Why do the Academy Awards for sound design and editing so often go to films about conflict and war? Getting the sound right for fast-moving objects, and people moving amongst them, is tricky.
Any sound out of place pulls you from the reality of the scene. Sounds need to move logically, even as the camera pans or as characters move around.
There’s a scene in Alfonso Cuarón’s Roma where some of the characters are on the rooftop of their home in Mexico City, washing clothes. The camera does a full 360-degree pan to show other people in the neighborhood on their rooftops doing the same thing. As it does, the sound follows the camera movement. You feel as if you are in the scene, on that rooftop, looking at those people as they go about their chores.
In a cinema with a surround-sound setup, it’s a magical moment. But without the sound behaving in such a three-dimensional way, it wouldn’t be as powerful an experience.
The Challenge For Spatial Audio
Music is multichannel formats has never really taken off. There were attempts a few years back to sell CDs in surround sound years before there was quadraphonic audio, which promised a surround-like experience using four speakers (the hi-fi in my childhood home was a Pioneer Quadraphonic system).
This highlights a quirk in consumer behavior – people’s unwillingness to pay more for better sound. Consumers are prepared to upgrade their screens on a regular basis, 1080p to 4K, LCD to LED to OLED. But they’re far less likely to upgrade their sound. Few consumers are willing to spend the cost of a TV on a pair of headphones, even though the sound quality will be stunning.
Perhaps this shouldn’t surprise us. The first CDs sounded worse than vinyl. Eventually, CD quality improved. Then MP3s came along and CDs sounded worse again.
This is the challenge for companies making audio products. Consumers seem unwilling to pay for significantly better sound. But good audio quality makes music listening so much richer and is integral to the experience of visual entertainment like games or movies.
The Possibility Of Augmented Audio
There’s been a lot of buzz around augmented reality. You hold up a smartphone camera (or look at the world through smart glasses) and digital features are superimposed over the image of the reality around you. Pokémon go was an example of this. A few years ago, an app was released that allowed you to find the train station exit you wanted just by holing up your phone and following the arrows – useful for making your way out of somewhere like Shinjuku station, with over 200 exits, 35 platforms, and more than 3.5 million passengers a day!

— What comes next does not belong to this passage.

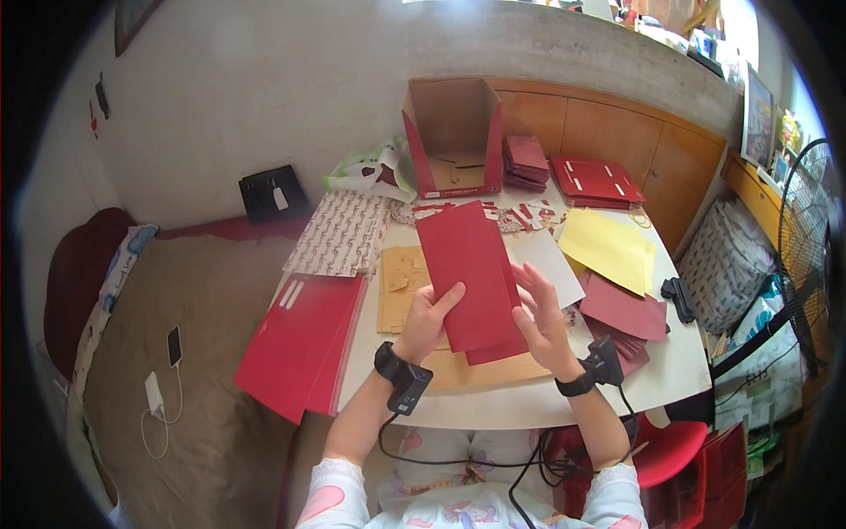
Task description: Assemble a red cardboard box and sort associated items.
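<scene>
A folded red card sheet (465,269) is tilted up over the middle of the white table, its two layers slightly apart at the lower right. My left hand (425,322) grips its left edge, thumb on the front face and the fingers hidden behind. Beside the right edge, my right hand (544,322) has its fingers spread; whether the fingertips touch the card I cannot tell. Beneath the card lies a tan cardboard piece (401,286), partly covered. A white sheet (548,264) sits just behind my right hand.
Large red sheets (304,339) overhang the table's left side, near patterned sheets (339,234). Yellow sheets (608,247) and dark red cards (624,309) lie right. An open red box (452,141) stands at the back. Black cables (538,458) trail from my wrists; a fan (806,247) stands right.
</scene>
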The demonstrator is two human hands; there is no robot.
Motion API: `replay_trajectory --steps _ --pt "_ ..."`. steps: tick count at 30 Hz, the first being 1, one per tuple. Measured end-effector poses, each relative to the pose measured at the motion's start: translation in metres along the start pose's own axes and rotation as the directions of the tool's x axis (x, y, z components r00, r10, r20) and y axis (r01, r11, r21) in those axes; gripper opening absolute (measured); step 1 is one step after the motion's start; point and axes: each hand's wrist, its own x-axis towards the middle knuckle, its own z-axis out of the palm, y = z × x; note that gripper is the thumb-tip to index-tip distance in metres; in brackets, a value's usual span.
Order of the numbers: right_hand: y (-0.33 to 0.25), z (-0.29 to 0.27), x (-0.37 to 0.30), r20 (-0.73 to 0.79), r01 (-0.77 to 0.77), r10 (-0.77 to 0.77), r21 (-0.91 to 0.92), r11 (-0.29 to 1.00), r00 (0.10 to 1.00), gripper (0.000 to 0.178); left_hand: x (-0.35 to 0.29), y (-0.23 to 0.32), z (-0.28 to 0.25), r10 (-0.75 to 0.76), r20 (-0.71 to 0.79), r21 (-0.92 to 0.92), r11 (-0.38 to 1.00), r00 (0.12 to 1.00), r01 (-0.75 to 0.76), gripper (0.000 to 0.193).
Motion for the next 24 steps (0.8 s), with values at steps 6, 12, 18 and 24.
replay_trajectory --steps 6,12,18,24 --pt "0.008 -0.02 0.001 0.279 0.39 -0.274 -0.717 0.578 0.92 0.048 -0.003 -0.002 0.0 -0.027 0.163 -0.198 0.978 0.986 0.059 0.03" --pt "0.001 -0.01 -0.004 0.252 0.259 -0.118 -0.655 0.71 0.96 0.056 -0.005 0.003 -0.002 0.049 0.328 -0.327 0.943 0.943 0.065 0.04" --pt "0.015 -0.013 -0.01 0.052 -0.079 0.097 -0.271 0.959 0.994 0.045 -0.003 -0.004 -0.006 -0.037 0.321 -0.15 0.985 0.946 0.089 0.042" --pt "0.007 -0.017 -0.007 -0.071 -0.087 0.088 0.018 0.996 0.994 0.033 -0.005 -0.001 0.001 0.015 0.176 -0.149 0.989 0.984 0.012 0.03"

A similar thing can be done with audio.
Imagine yourself trying to listen to a conversation in a noisy environment. Maybe a loud restaurant, a busy conference, or even a crowded train station. What if your headphones could listen and separate out the sound of the people close to you and filter out the noise in the background?
This feels as urgent now as it did for DuPont in his boardroom nearly a hundred years ago.
The tech that makes spatial audio possible can also make this kind of augmented audio possible. And while $500 for a pair of headphones might seem expensive, it’s nothing compared to the cost of making a physical space sound good.
The Cost of Good Audio Environments
I spent nearly as much as the cost of a small car on sound treatment for my studio in Tokyo. This didn’t make the room “soundproof” as most people think of it. But it did make it sound very good. Quiet, when nothing was playing. Super detailed, when the music started. And that wasn’t a lot of money for sound treatment. It was the basics.
But this is the thing about good sound: you start with the room. If we built offices and classrooms properly, then we’d start with making them acoustically optimal for the most important sound in them – the human voice.
But it would make building more expensive.
Many of the spaces we live in, work in, and travel through are far from optimal. They are noisy. They make for poor spaces to listen to music in, watch films, or sometimes even have conversations.
So it’s not hard to see why high-end headphones and spatial audio could be popular.
I would guess that’s what Apple are betting on. Given how important good sound is. And how joyous and liberating music can be.